What you need to do | From the line that includes "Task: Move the" to the closing line of the data, please transcribe every line exactly and add nothing.

The data |
Segment Open
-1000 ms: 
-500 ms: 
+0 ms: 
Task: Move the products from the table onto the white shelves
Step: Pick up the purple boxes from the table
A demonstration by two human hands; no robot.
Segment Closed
Your response |
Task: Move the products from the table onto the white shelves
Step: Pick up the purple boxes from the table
A demonstration by two human hands; no robot.

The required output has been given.